JpGU-AGU Joint Meeting 2020

Presentation information

[E] Oral

P (Space and Planetary Sciences ) » P-CG Complex & General

[P-CG23] Shock responses of planetary materials elucidated from meteorites and laboratory experiments

convener:Takuo Okuchi(Institute for Planetary Materials, Okayama University), Toshimori Sekine(Center for High Pressure Science and Technology Advanced Research), Naotaka Tomioka(Kochi Institute for Core Sample Research, Japan Agency for Marine-Earth Science and Technology)

[PCG23-03] Shock degrees of eucrites from petrographic and XRD analyses

*Rei Kanemaru1, Naoya Imae1,2, Akira Yamaguchi1,2, Hirotsugu Nishido3 (1.the Graduate University for Advanced Studies (SOKENDAI), 2.National Institute of Polar Research (NIPR), 3.Okayama University of Science (OUS))
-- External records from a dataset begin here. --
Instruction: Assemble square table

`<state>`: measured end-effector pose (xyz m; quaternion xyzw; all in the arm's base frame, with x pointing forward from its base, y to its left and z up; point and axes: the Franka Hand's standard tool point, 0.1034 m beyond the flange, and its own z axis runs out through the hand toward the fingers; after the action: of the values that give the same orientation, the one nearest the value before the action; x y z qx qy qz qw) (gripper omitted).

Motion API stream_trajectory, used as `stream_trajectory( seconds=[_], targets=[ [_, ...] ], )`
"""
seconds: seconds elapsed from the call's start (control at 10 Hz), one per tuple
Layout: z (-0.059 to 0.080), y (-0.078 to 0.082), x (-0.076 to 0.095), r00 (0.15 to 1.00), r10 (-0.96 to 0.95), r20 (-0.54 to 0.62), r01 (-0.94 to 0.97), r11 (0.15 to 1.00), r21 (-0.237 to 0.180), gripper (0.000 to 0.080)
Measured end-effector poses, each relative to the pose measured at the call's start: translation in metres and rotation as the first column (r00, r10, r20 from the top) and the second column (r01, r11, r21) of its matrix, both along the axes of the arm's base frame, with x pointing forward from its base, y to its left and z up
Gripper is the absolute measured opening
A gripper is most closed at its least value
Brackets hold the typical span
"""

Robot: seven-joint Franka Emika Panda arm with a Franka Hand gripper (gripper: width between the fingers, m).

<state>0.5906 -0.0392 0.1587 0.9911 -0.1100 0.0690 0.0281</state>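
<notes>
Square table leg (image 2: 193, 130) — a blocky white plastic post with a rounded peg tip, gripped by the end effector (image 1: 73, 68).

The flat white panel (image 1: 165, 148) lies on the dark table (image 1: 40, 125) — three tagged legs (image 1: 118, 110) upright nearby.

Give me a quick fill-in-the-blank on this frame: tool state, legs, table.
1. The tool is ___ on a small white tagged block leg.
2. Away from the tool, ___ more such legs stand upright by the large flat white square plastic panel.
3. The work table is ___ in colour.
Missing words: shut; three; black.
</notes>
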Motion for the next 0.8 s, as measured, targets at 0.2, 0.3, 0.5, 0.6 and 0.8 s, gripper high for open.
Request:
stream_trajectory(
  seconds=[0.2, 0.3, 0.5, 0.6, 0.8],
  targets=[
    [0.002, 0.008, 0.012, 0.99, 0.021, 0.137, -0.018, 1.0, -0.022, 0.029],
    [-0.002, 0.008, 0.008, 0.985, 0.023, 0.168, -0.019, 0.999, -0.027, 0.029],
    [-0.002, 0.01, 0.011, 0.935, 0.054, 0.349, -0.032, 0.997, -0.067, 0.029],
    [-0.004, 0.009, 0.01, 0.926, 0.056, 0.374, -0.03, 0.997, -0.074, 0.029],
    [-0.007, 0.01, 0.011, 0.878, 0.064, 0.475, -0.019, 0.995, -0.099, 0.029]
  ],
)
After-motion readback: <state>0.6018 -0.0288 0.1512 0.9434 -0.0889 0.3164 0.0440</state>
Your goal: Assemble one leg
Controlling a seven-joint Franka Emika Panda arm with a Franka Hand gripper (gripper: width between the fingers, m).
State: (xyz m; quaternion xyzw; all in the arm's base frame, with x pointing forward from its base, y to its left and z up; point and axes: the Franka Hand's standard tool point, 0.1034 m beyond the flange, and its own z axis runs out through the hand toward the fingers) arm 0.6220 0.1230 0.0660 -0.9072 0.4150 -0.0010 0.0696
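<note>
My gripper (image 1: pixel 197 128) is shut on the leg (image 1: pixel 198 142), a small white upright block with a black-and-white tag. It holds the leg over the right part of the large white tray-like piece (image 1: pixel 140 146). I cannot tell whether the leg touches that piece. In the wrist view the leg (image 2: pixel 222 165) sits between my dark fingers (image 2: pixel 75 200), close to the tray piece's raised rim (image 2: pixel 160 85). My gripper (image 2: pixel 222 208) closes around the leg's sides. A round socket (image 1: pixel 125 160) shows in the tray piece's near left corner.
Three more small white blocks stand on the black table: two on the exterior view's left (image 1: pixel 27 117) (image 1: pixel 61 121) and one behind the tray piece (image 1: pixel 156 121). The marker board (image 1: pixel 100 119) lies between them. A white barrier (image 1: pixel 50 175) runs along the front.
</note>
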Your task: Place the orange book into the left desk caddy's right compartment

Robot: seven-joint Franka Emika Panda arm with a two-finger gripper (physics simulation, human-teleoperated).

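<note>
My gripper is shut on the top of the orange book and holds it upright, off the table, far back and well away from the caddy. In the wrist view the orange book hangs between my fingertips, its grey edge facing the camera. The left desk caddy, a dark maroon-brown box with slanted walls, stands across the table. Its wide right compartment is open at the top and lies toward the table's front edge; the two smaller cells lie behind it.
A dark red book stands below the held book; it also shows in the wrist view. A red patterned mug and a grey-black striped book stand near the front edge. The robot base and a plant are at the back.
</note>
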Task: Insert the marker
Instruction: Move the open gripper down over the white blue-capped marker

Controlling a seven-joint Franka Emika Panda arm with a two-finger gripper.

Keywords:Eucrite, Shock metamorphism, XRD analysis

Shock metamorphism is one of the most important geologic processes on the surface crust of asteroids. The evaluation of shock metamorphism is indispensable for better understanding of the material evolution at the early solar system. Eucrites are believed to have derived from the outer crust of the asteroid 4 Vesta. Eucrites experienced a complex shock history [e.g., 1]. Therefore, we propose the shock degrees of eucrites combing XRD analysis with petrographic observations. We have three specific purposes in this study, 1) the determination of the shock degrees of eucrites on the basis of textures, 2) the semi-quantitative measurement of shock degrees from XRD data, and 3) the better understanding of impact history on the eucrite parent body.

We performed petrological and mineralogical studies using an optical microscope, an FE-SEM, an EPMA, a micro-Raman spectroscopy at NIPR, and a luminoscope at the Okayama University of Science. We performed XRD analyses by the in-plane rotation method of polished sections [2], using an X-ray diffractometer (SmartLab), on the conditions of Cu Kα1 (wavelength = 0.15406 nm) with 40 kV and 40 mA through the slit of 10 mm in height and 5 mm in width with the divergence angle of (1/6) °. The measured range of the twofold Bragg angle is 8 to 75°. The rotation speed of the polished sections was 100 rpm. We measured 12 basaltic eucrites and 4 cumulate eucrites.

We proposed the shock degrees of eucrites from A to E, based on the petrographic textures. The textural criteria include the angles of undulatory extinction, and the relative abundance of maskelynite to plagioclase. Shock degree A represents unshocked eucrites, characterized by a sharp (< ~2º) optical extinction of plagioclase and pyroxene (e.g., Agoult and EET 90020). Shock degree B represents weakly shocked eucrites, characterized by an weak undulatory extinction (< 15º) (e.g., NWA 5356 and Y 983366). Shock degrees C, D, and E show strong undulatory extinction (>15º) and are divided by the relative abundance of maskelynite to plagioclase. Shock degree C represents the moderately shocked eucrites, characterized by the absence of maskelynite (e.g., Stannern and Y-792510). Shock degree D represents the moderately to highly shocked eucrites, characterized by small abundances of maskelynite (Msk/Msk+Pl = < 0.1) (e.g., Y-790266 and Y 980433). The maskelynite in the eucrites with the degree C located only near the shock vein. The occurrence of maskelynite may be explained by at high-temperature conditions along shock veins [3]. Shock degree E eucrites are characterized by abundant maskelynite (Msk/Msk+Pl = >> 0.5) (e.g., A-87272). The occurrence of maskelynite suggests that the A-87272 experienced near the equilibrium shock pressure of maskleynization.

The macroscopic XRD data such as averaged FWHM (full width at half maximum) values, shows the correlation for the shock degrees estimated from textures. The averaged FWHM values increase as shock degrees increases. Since the FWHM values reflect the lattice spacing, the increasing of the averaged FWHM values indicates the disturbance of the crystal lattice. Therefore, the peak broadening of the shocked eucrites is closely related to the degree of shock metamorphism.

In summary, the results of petrographic observations and XRD analyses are consistent and are a useful indicator for evaluating shock degrees of eucrites to infer the impact history on the Vestan crust.

[1] Yamaguchi A. et al. 1997, Antarct, Meteor, Res, 10, 415–436.
[2] Imae N. and Nakamuta Y. 2018, Meteoritics & Planetary Science, 53, 232-248.
[3] Kubo T. et al. 2009, Nature Geoscience 3, 41-45, 2010.